System Information
Operating system: any
Blender Version
Broken: (master, as of now, rB35c707684befb2fe823ab1bfa002b34785c31841), intern/cycles/kernel/filter/filter_nlm_cpu.h
Short description of error
When doing denoising sometimes cycles might read values that are out of memory buffer
Exact steps for others to reproduce the error
Issue lies in methods:
kernel_filter_nlm_calc_difference, method, part: int aligned_lowx = rect.x & (~3);
kernel_filter_nlm_update_output, method, part: int aligned_lowx = round_down(rect.x, 4);
This happens when aligned_lowx + dx becomes less than zero.

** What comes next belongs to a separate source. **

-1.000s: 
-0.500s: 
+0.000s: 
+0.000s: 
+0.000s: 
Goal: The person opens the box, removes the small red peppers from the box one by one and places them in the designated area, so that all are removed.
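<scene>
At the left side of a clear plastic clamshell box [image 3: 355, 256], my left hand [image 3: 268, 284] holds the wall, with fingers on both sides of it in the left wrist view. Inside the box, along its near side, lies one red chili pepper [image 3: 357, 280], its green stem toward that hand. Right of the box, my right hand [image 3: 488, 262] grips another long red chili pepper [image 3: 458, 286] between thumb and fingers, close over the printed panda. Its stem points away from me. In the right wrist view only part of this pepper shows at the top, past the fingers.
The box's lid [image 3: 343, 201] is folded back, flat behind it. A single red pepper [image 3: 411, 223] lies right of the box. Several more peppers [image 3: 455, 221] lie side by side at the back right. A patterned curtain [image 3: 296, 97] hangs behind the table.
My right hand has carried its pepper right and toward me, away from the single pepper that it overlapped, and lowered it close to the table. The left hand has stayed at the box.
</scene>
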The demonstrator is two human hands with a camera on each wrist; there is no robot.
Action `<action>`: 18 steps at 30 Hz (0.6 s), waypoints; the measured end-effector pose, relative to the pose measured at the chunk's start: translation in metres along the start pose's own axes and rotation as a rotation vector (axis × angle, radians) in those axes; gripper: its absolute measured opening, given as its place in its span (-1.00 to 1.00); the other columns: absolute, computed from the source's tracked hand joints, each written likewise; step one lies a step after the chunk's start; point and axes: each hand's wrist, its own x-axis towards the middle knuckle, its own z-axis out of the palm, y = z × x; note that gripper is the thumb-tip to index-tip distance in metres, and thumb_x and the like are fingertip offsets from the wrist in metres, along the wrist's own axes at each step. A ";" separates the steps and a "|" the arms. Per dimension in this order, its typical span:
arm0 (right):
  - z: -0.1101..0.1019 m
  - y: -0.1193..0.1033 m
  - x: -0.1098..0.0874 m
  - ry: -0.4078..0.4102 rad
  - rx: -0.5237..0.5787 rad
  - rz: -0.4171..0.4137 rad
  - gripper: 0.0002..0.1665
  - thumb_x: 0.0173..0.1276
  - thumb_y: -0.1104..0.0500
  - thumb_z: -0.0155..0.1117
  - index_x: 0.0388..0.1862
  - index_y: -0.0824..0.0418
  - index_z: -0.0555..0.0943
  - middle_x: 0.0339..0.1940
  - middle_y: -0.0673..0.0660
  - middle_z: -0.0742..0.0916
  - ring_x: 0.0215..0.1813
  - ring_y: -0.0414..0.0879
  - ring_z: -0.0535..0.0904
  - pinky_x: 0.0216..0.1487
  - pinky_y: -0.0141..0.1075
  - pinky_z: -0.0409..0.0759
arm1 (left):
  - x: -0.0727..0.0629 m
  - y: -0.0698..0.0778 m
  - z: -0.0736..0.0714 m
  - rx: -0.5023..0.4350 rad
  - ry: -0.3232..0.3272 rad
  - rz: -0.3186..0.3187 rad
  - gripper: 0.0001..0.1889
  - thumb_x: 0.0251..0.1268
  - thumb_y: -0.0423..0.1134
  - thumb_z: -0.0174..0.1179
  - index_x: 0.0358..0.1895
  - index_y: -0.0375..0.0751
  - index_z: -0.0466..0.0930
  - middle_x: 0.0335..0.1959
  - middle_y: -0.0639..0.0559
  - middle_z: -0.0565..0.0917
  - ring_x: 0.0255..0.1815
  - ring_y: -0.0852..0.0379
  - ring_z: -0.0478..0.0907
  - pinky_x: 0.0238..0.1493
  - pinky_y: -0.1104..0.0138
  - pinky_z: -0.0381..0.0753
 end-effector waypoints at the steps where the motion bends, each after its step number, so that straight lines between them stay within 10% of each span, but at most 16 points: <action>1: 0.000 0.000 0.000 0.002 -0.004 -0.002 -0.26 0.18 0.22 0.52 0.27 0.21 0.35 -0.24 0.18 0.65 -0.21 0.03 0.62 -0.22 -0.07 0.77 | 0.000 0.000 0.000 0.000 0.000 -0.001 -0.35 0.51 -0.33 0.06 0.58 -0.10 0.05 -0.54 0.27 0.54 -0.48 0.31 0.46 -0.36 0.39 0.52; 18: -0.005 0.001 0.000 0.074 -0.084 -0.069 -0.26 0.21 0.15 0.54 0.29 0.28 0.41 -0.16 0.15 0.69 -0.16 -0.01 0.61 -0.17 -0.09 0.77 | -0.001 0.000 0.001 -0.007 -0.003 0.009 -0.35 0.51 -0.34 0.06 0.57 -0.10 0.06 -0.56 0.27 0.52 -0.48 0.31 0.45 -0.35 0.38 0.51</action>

For example if method get rect.x = 5 value and dx is -5, then after rounding down aligned_lowx becomes 4, and after that aligned_lowx + dx becomes -1, then when reading image we get something like this load4_u(image, -1):
ccl_device_inline void kernel_filter_nlm_update_output(int dx, int dy, ..., int4 rect, ...) {
nlm_blur_horizontal(difference_image, temp_image, rect, stride, f);
int aligned_lowx = round_down(rect.x, 4); // Becomes 4
for (int y = rect.y; y < rect.w; y++) {
for (int x = aligned_lowx; x < rect.z; x += 4) {
int4 x4 = make_int4(x) + make_int4(0, 1, 2, 3);
int4 active = (x4 >= make_int4(rect.x)) & (x4 < make_int4(rect.z));
int idx_p = y * stride + x, idx_q = (y + dy) * stride + (x + dx); // idx_q - becomes -1
float4 weight = load4_a(temp_image, idx_p);
load4_a(accum_image, idx_p) += mask(active, weight);
float4 val = load4_u(image, idx_q); // we try to read image at position -1
if (channel_offset) {
val += load4_u(image, idx_q + channel_offset);
val += load4_u(image, idx_q + 2 * channel_offset);
val *= 1.0f / 3.0f;
}
load4_a(out_image, idx_p) += mask(active, weight * val);
}
}
}Possible fix would be (but I am not sure if it is correct in case of denosing algorithm):
int aligned_lowx = round_down(rect.x, 4);
if (aligned_lowx + dx < 0) {
aligned_lowx += 4;
}Not sure I can reproduce easily as I was cross-compiling cycles and then running it on ARM.